Public Relations Reputation Management Crisis Management Social Media Monitoring

Sentiment Analysis: What is it and how does it work?

Masha Maksimava
by Masha Maksimava on September 28, 2020

Sentiment analysis is the ultimate buzzword. And as buzzwords go, it's a concept that's very often misunderstood.

At Awario, we just released a brand new sentiment analysis system, and we've been getting a lot of questions about sentiment since. With any luck, this guide will help you learn more about sentiment analysis: from how it's used to the ins and outs of the mechanics behind it. Here are the main questions I'm going to try and answer in this article; feel free to click on whichever ones you're most interested in!

  1. What is sentiment analysis?
  2. How is sentiment analysis used? 
  3. How does sentiment analysis work?
  4. How accurate is sentiment analysis?
  5. What are the caveats of sentiment analysis?

Let's start with the elephant of a question:

What is sentiment analysis?

Sentiment analysis, also called opinion mining, is the process of determining the emotion (often classified as positive, negative, or neutral) expressed by someone towards a topic or phenomenon. In the context of social listening and online reputation management, sentiment analysis is most commonly used to capture the voice of the customer and determine the attitude of consumers towards a brand, company, product, or person. 

How is sentiment analysis used? 

Sentiment analysis is arguably the most important thing to look for in a social listening tool. From analyzing brand health to improving customer service, here are some of the main things sentiment analysis tools help you do.

1. Monitor brand health

Sentiment analysis for mentions of Kanye West. Screenshot from Awario.

Sentiment analysis is an important part of monitoring your brand and assessing brand health. In your social media monitoring dashboard, keep an eye on the ratio of positive and negative mentions within the conversations about your brand and look into the key themes within both positive and negative conversations to learn what your customers tend to praise and complain about the most. 
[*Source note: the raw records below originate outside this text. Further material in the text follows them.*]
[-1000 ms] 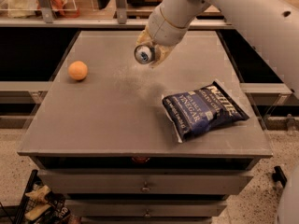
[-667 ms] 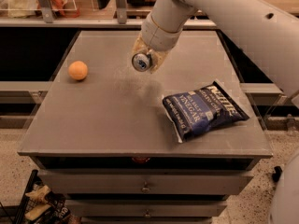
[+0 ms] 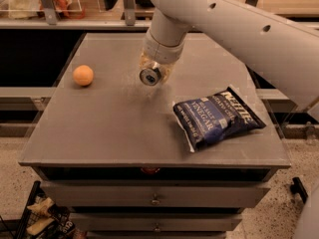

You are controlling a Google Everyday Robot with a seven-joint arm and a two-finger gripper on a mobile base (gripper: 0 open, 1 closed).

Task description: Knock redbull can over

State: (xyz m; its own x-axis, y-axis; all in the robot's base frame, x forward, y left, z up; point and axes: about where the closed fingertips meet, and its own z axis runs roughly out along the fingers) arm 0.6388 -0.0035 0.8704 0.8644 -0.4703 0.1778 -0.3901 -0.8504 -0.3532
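Note:
The redbull can point(image 3: 150, 76) is at the middle of the grey table point(image 3: 114, 128), tilted so that its round silver top faces the camera. Its blue and silver sides are mostly hidden by the arm. My gripper point(image 3: 155, 67) comes down from the upper right on the big white arm point(image 3: 234, 24). It sits right over and around the can, touching it. I cannot tell whether the can rests on the table or hangs just above it.
An orange ball point(image 3: 83, 75) lies at the table's left. A dark blue chip bag point(image 3: 217, 117) lies at the right front. Drawers point(image 3: 155, 198) are below the table's front edge. Shelving stands behind the table.
The gripper and the can have moved together toward the camera and slightly left. The can's top now faces the camera more squarely. The ball and the bag have not moved.

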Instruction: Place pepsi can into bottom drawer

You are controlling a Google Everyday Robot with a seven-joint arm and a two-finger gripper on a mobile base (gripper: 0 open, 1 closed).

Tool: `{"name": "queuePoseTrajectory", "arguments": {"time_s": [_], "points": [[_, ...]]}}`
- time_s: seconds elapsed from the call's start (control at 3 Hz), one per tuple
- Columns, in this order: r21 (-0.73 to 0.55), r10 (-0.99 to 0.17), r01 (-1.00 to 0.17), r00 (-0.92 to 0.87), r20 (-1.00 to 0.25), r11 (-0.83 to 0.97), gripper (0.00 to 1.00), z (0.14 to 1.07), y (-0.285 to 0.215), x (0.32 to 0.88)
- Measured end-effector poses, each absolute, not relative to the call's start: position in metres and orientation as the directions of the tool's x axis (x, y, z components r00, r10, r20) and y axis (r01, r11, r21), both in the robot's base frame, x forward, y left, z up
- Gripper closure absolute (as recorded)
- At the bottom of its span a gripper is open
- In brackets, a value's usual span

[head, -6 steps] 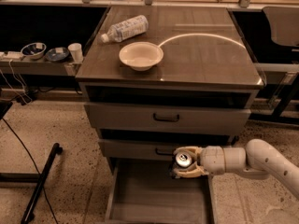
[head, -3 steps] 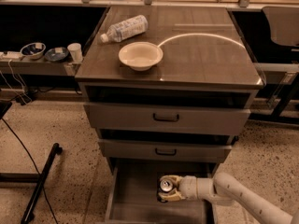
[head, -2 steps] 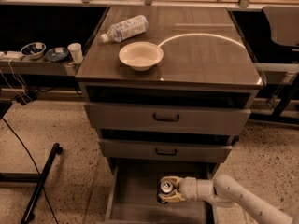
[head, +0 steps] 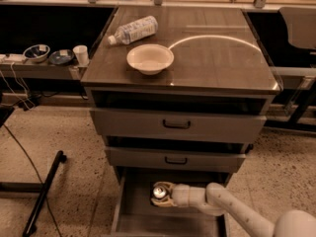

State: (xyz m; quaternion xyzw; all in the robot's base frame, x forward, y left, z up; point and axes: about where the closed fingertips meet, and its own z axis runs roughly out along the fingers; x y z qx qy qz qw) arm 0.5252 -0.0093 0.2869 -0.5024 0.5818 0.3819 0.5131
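As it hangs inside bottom drawer (head: 132, 217), tool (head: 158, 195) clasps pepsi can (head: 159, 191)

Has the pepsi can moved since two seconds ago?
Yes: pepsi can, held in the gripper, went down and left from the middle drawer front into the bottom drawer.

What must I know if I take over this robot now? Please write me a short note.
Hand: closed around the can, reaching in from the right.
Can: upright, low inside the open bottom drawer; I cannot tell if it touches the drawer floor.
Done: the can is inside the drawer.
Left: set it down, open the hand, pull the arm out.
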Motion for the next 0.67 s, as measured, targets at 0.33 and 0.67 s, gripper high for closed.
{"name": "queuePoseTrajectory", "arguments": {"time_s": [0.33,0.67], "points": [[-0.122,-0.284,-0.975,0.066,-0.957,0.186,1.00,0.259,0.028,0.546],[-0.077,-0.328,-0.984,0.021,-0.944,0.159,1.00,0.235,0.050,0.561]]}}
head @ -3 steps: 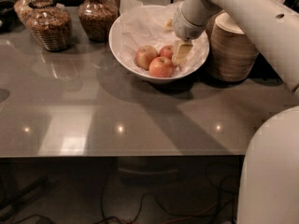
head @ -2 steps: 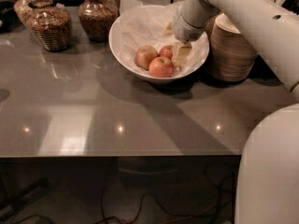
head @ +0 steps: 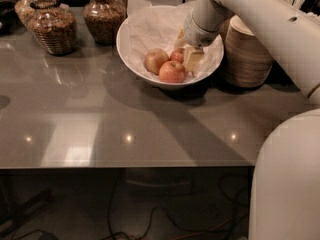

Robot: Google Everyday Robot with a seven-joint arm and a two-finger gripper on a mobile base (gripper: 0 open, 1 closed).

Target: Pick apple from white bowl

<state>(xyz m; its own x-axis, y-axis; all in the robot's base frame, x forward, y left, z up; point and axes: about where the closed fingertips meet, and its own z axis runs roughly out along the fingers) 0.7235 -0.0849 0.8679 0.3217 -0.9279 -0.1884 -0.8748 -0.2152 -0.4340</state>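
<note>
A large white bowl (head: 135,59) lined with crinkled white paper sits at the back of the grey table. Three reddish apples lie in it: one on the left (head: 155,60), one in front (head: 172,72), one at the back (head: 176,54). My gripper (head: 189,55) reaches down into the bowl from the upper right, its pale fingers (head: 193,59) right beside the back apple and just above the front one. The arm hides the bowl's right inner side.
A stack of beige disposable bowls (head: 246,55) stands right of the white bowl. Two glass jars of brown contents (head: 52,26) (head: 103,15) stand at the back left. My white robot body (head: 287,179) fills the lower right. Cables lie under the table.
The arm and gripper have barely shifted; the gripper stays low in the bowl by the apples. The apples have not moved.
</note>
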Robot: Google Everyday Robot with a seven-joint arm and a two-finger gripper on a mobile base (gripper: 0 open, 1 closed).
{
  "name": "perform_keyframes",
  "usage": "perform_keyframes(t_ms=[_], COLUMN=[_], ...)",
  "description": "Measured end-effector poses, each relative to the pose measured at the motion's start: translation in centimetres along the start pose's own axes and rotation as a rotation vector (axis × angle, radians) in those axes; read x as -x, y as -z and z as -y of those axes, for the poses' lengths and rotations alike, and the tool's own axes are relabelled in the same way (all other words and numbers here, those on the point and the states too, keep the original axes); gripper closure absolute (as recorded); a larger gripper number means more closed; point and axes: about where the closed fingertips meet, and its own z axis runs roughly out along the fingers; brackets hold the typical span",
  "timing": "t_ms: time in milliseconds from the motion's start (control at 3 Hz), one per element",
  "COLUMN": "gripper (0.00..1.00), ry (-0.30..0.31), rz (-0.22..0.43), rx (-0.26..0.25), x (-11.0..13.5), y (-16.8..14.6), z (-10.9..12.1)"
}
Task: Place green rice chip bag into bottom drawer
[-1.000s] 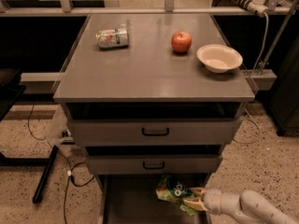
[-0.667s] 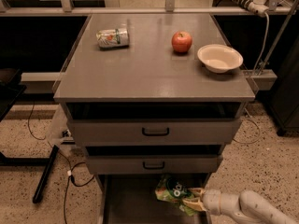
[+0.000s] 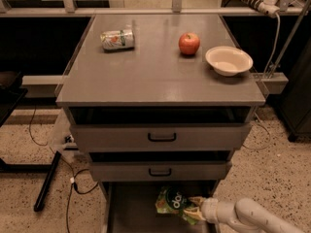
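The green rice chip bag [image 3: 171,201] shows at the bottom centre, a light-green pouch with a dark round logo, over the open bottom drawer [image 3: 131,212], a grey tray pulled out below the two upper drawers. My gripper [image 3: 194,208] reaches in from the lower right on a white arm and is shut on the bag's right edge. I cannot tell whether the bag rests on the drawer floor or hangs just above it.
On the cabinet top lie a green-and-white can [image 3: 117,39] on its side, a red apple [image 3: 189,43] and a white bowl [image 3: 228,60]. The two upper drawers [image 3: 161,137] with black handles are closed. Cables and a black bar [image 3: 47,181] lie on the floor at left.
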Motion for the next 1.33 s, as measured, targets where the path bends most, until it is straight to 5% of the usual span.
perform_keyframes(t_ms=[1333], gripper=[1.0], ry=[0.196], rz=[-0.126], rx=[-0.173], x=[-4.9], y=[-6.2], z=[3.0])
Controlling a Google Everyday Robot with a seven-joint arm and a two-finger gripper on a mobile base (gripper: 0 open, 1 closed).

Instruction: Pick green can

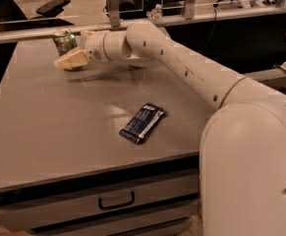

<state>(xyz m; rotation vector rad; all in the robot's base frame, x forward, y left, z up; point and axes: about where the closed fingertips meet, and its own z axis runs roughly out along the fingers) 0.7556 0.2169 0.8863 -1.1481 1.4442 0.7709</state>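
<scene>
The green can [64, 39] stands upright at the far left of the grey table [49, 127], its silver top showing. My gripper [72, 50] is right at the can, reaching in from the right on the long white arm [182, 63]. Its near cream finger [71, 60] crosses in front of the can's lower part, and the other finger shows beside the can's top right. The gripper is open, with the can between or just past its fingers. I cannot tell whether they touch it.
A dark blue snack bar wrapper [143, 123] lies at the table's middle right. A clear bottle [156, 13] stands beyond the table's back edge by a rail with posts [112, 6]. A drawer with a handle [116, 200] sits under the table front.
</scene>
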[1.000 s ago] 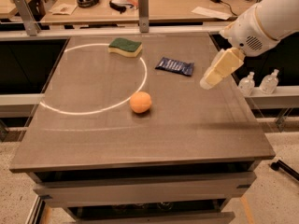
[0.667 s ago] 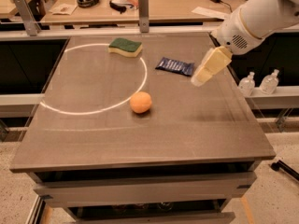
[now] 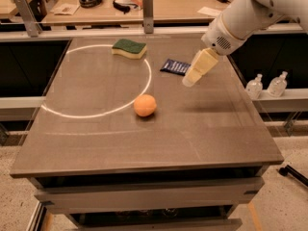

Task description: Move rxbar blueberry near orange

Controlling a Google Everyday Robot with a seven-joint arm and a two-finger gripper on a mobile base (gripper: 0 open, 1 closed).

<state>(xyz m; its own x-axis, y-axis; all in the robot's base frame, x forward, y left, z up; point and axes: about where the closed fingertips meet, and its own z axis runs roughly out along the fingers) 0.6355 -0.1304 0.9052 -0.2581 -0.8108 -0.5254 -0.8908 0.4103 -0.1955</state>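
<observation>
Gripper (image 3: 188, 82) shifted left from bench (image 3: 216, 129) right edge, now hung just beside bar (image 3: 175, 67); opening cannot be told, nothing seen held. Bar untouched toward far edge, apart from orange (image 3: 145, 105). Grasp judged imminent

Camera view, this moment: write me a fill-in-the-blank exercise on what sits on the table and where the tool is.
The tool hovers over the table, just beside the rxbar blueberry, whose wrapper is dark ____.
The sponge has a yellow base and a ____ top.
Counting bar, sponge and orange, ____ things lie on the table.
Of those, the one nearest the table's front edge is the ____.
Missing words: blue; green; three; orange.
</observation>
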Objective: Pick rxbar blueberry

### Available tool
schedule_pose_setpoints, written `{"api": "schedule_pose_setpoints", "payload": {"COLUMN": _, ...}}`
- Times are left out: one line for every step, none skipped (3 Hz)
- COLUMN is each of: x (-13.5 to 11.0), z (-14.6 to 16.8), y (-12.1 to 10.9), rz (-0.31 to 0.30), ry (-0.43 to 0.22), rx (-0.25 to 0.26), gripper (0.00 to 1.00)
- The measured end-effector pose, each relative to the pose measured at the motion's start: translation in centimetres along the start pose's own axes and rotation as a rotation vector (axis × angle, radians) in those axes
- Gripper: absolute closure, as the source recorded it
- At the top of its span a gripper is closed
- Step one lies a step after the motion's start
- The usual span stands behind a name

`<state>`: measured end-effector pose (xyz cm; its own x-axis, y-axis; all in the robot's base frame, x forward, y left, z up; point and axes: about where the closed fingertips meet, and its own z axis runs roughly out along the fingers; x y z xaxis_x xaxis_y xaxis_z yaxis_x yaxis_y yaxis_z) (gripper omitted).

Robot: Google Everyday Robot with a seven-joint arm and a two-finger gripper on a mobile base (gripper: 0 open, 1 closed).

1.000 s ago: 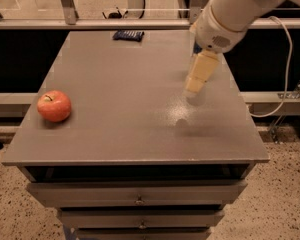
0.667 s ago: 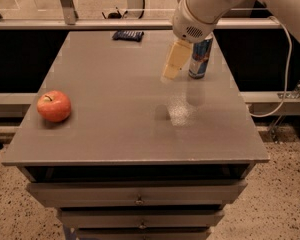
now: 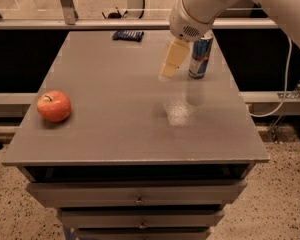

When you look at the share of positive mentions within the conversations around your brand, then negative ones, and then neutral ones, you're working with three numbers, which is not an ideal way to measure one thing. To keep things simple, it's a good idea to calculate net sentiment instead. 
Net sentiment is one metric (a number on a scale from -1 to 1) that will show you how your brand is doing sentiment-wise. The formula goes like this (note that neutral mentions are excluded from the calculation):
In other words, net sentiment shows you whether you have more positive or negative mentions, and by how much. Here’s an example: on the sentiment chart for mentions of Kanye West above, you can see that there are 28.2% positive mentions and 26.9% negative ones. From there, you can calculate net sentiment:
(28.2 - 26.9) / (28.2 + 26.9) = 1.3 / 55.1 = 0.024
The fact that the number is positive tells us there are more positive mentions than negative ones; the value itself - that positive conversations dominate by 2.4%.

2. Spot reputation crises early

A spike in negative mentions of Burger King caused by its questionable sustainability move. Screenshot from Awario.

Sentiment analysis isn't only used for social media analytics and reporting. It's just as important to log into your social listening dashboard daily and look out for any spikes in negative mentions - this way, you'll be able to catch a reputation crisis early and prevent it from turning into a full-on disaster. In Awario, with the help of Insights, you can also see the reasons behind any spikes in the volume of negative or positive conversations. By clicking on these insights, you can dig deeper into the data and see what caused the influx of negative (or positive) mentions.

3. Track performance of campaigns

Alert setup for #beforealexa campaign. Screenshot from Awario.

In the same way you're monitoring your brand, you can track mentions of your marketing campaigns, collaborations, events you're organizing, or literally any other initiative by your company that generates buzz online. Just like with brand monitoring, you can use sentiment analysis to measure the overall sentiment around the campaign and look out for spikes to identify the reasons behind them.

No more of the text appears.